- _REQUIREMENT_
Using the data below, output a verbatim copy of the lines between the one holding "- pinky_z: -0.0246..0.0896" and the one holding "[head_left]", inclusive, without any pictures.
*** AVAILABLE DATA ***
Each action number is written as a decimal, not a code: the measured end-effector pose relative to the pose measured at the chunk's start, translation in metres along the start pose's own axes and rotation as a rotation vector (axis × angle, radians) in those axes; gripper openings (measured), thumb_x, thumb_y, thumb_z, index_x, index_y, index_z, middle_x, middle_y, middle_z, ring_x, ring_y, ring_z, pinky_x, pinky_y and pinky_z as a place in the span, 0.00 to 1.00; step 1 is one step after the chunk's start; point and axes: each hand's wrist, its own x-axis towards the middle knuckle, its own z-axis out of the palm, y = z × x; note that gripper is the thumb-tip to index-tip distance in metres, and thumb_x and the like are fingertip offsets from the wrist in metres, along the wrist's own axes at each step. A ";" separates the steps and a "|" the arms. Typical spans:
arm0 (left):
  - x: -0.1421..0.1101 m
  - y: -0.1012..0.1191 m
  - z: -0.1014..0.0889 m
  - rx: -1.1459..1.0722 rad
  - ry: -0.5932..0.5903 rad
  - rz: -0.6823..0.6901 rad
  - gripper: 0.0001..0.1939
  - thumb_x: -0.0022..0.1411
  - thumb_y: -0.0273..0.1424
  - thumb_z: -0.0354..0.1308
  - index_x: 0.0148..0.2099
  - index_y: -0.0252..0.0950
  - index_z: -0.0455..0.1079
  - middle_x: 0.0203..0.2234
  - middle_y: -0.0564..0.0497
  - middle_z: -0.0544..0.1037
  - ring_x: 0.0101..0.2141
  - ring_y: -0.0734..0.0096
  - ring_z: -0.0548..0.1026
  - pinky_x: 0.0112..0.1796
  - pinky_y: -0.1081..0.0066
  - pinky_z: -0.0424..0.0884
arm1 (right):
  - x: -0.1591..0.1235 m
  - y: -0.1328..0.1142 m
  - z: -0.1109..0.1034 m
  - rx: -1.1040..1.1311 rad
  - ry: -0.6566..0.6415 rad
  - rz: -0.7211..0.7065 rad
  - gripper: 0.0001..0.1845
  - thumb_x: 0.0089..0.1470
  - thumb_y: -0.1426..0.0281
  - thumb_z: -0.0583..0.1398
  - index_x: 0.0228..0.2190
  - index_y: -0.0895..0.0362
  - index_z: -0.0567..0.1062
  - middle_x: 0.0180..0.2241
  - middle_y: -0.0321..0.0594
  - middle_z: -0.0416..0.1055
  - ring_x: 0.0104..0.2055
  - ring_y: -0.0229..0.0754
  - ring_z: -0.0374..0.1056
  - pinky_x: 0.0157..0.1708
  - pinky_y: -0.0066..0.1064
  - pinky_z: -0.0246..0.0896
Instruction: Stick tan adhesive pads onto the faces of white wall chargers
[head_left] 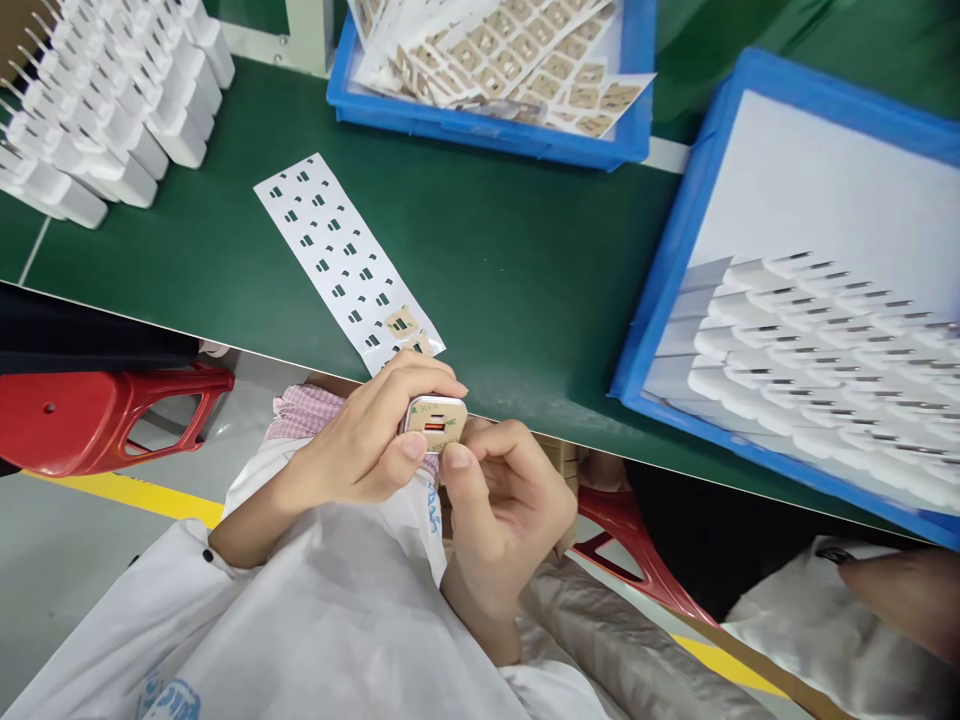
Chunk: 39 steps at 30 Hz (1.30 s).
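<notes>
My left hand (382, 425) is closed around a white charger (435, 424), its port end facing up toward me. A tan adhesive sticker covers that end, with an orange-red USB slot showing through a cut-out. My right hand (502, 490) has its fingers curled, thumb and fingertips at the charger's lower right edge; whether anything small is pinched there I cannot make out. Just beyond my hands a white sticker sheet (337, 250) lies on the green table (510, 260), with a couple of tan stickers at its near end.
A blue bin (487, 130) at the back holds many sticker sheets. Rows of white chargers (840, 370) with metal prongs fill part of a blue tray (667, 290) at right. More chargers (112, 110) stand at back left. Red stools (67, 420) flank me; another person's arm (907, 590) shows at right.
</notes>
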 end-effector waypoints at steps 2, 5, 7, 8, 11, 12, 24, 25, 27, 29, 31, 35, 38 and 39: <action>-0.001 -0.001 0.000 -0.006 0.000 -0.004 0.17 0.75 0.42 0.45 0.57 0.39 0.62 0.45 0.46 0.71 0.44 0.64 0.71 0.44 0.63 0.72 | 0.001 0.001 -0.002 -0.008 -0.008 -0.001 0.16 0.62 0.67 0.62 0.25 0.53 0.64 0.20 0.29 0.61 0.23 0.35 0.55 0.26 0.32 0.52; -0.001 -0.002 0.001 -0.048 -0.016 -0.022 0.20 0.75 0.47 0.42 0.57 0.40 0.63 0.44 0.46 0.71 0.44 0.63 0.71 0.43 0.61 0.72 | 0.005 0.000 -0.003 0.016 0.015 0.021 0.16 0.62 0.63 0.63 0.26 0.52 0.65 0.21 0.29 0.60 0.24 0.36 0.54 0.26 0.31 0.51; 0.000 -0.003 0.002 -0.084 -0.031 -0.031 0.26 0.74 0.54 0.37 0.55 0.41 0.64 0.43 0.47 0.71 0.43 0.62 0.71 0.42 0.61 0.73 | 0.008 -0.002 0.000 -0.004 -0.015 0.063 0.18 0.58 0.59 0.66 0.27 0.52 0.64 0.22 0.28 0.59 0.24 0.35 0.54 0.25 0.30 0.50; 0.000 -0.004 0.003 -0.095 -0.031 -0.036 0.29 0.73 0.57 0.35 0.54 0.42 0.64 0.42 0.47 0.71 0.42 0.62 0.71 0.41 0.61 0.73 | 0.009 -0.002 0.002 -0.024 -0.041 0.093 0.21 0.55 0.57 0.68 0.27 0.52 0.63 0.23 0.28 0.59 0.24 0.34 0.53 0.25 0.30 0.50; -0.001 -0.007 0.003 -0.098 0.000 -0.057 0.36 0.69 0.63 0.32 0.54 0.42 0.65 0.41 0.47 0.71 0.41 0.61 0.71 0.41 0.59 0.72 | 0.012 -0.002 0.006 -0.023 -0.104 0.179 0.24 0.55 0.54 0.68 0.27 0.52 0.60 0.24 0.27 0.57 0.25 0.34 0.53 0.26 0.28 0.50; -0.002 -0.009 0.002 -0.092 0.008 -0.063 0.36 0.68 0.64 0.32 0.54 0.42 0.65 0.42 0.47 0.71 0.42 0.61 0.71 0.42 0.59 0.72 | 0.014 -0.001 0.006 0.006 -0.125 0.202 0.23 0.58 0.53 0.66 0.27 0.52 0.60 0.24 0.27 0.57 0.25 0.34 0.53 0.26 0.28 0.50; 0.001 -0.031 0.007 0.039 0.054 0.000 0.35 0.69 0.62 0.31 0.54 0.42 0.63 0.42 0.48 0.71 0.43 0.63 0.73 0.43 0.60 0.72 | 0.035 0.019 0.008 -0.034 -0.150 0.193 0.27 0.58 0.51 0.64 0.24 0.52 0.56 0.21 0.26 0.50 0.23 0.33 0.47 0.23 0.28 0.44; 0.000 -0.033 0.006 0.033 0.058 -0.007 0.35 0.69 0.62 0.31 0.54 0.42 0.63 0.42 0.48 0.71 0.43 0.63 0.73 0.43 0.60 0.72 | 0.036 0.021 0.009 0.025 -0.169 0.195 0.27 0.60 0.50 0.62 0.24 0.52 0.56 0.21 0.26 0.51 0.23 0.33 0.48 0.23 0.28 0.46; -0.003 -0.036 0.004 0.012 0.063 -0.033 0.36 0.69 0.62 0.29 0.54 0.41 0.63 0.42 0.47 0.71 0.45 0.61 0.73 0.44 0.59 0.72 | 0.038 0.025 0.009 0.125 -0.210 0.211 0.26 0.64 0.48 0.57 0.24 0.53 0.58 0.21 0.28 0.54 0.23 0.34 0.52 0.24 0.28 0.48; -0.004 -0.040 0.003 -0.007 0.059 -0.048 0.36 0.69 0.61 0.28 0.53 0.41 0.64 0.43 0.47 0.72 0.45 0.61 0.73 0.44 0.60 0.71 | 0.041 0.027 0.011 0.165 -0.215 0.216 0.27 0.64 0.47 0.55 0.24 0.53 0.60 0.20 0.29 0.56 0.23 0.34 0.53 0.24 0.28 0.49; -0.004 -0.042 0.003 0.009 0.047 -0.051 0.35 0.70 0.61 0.29 0.52 0.41 0.64 0.42 0.47 0.72 0.44 0.61 0.73 0.44 0.60 0.71 | 0.044 0.026 0.012 0.122 -0.183 0.194 0.29 0.61 0.46 0.58 0.22 0.53 0.57 0.20 0.27 0.52 0.22 0.33 0.49 0.22 0.28 0.46; 0.002 -0.042 0.005 0.092 0.032 -0.051 0.33 0.71 0.60 0.31 0.51 0.41 0.65 0.43 0.46 0.73 0.43 0.62 0.74 0.44 0.60 0.71 | 0.053 0.021 0.015 -0.078 -0.098 0.164 0.32 0.50 0.53 0.67 0.20 0.52 0.50 0.19 0.23 0.42 0.22 0.31 0.39 0.22 0.28 0.39; 0.005 -0.043 0.007 0.071 0.027 -0.057 0.33 0.71 0.60 0.32 0.51 0.41 0.64 0.41 0.47 0.73 0.42 0.62 0.75 0.42 0.61 0.71 | 0.058 0.020 0.013 -0.048 -0.086 0.159 0.31 0.55 0.51 0.63 0.19 0.52 0.50 0.19 0.25 0.42 0.22 0.31 0.41 0.22 0.27 0.41; 0.005 -0.043 0.008 0.059 0.025 -0.065 0.33 0.70 0.61 0.33 0.50 0.41 0.65 0.41 0.47 0.73 0.42 0.62 0.75 0.42 0.61 0.72 | 0.059 0.021 0.012 -0.007 -0.100 0.164 0.31 0.57 0.49 0.61 0.19 0.52 0.51 0.19 0.25 0.44 0.22 0.32 0.43 0.22 0.27 0.42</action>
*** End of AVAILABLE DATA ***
- _OUTPUT OF THE EXERCISE_
  - pinky_z: -0.0246..0.0896
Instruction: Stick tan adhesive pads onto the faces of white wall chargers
[head_left] 

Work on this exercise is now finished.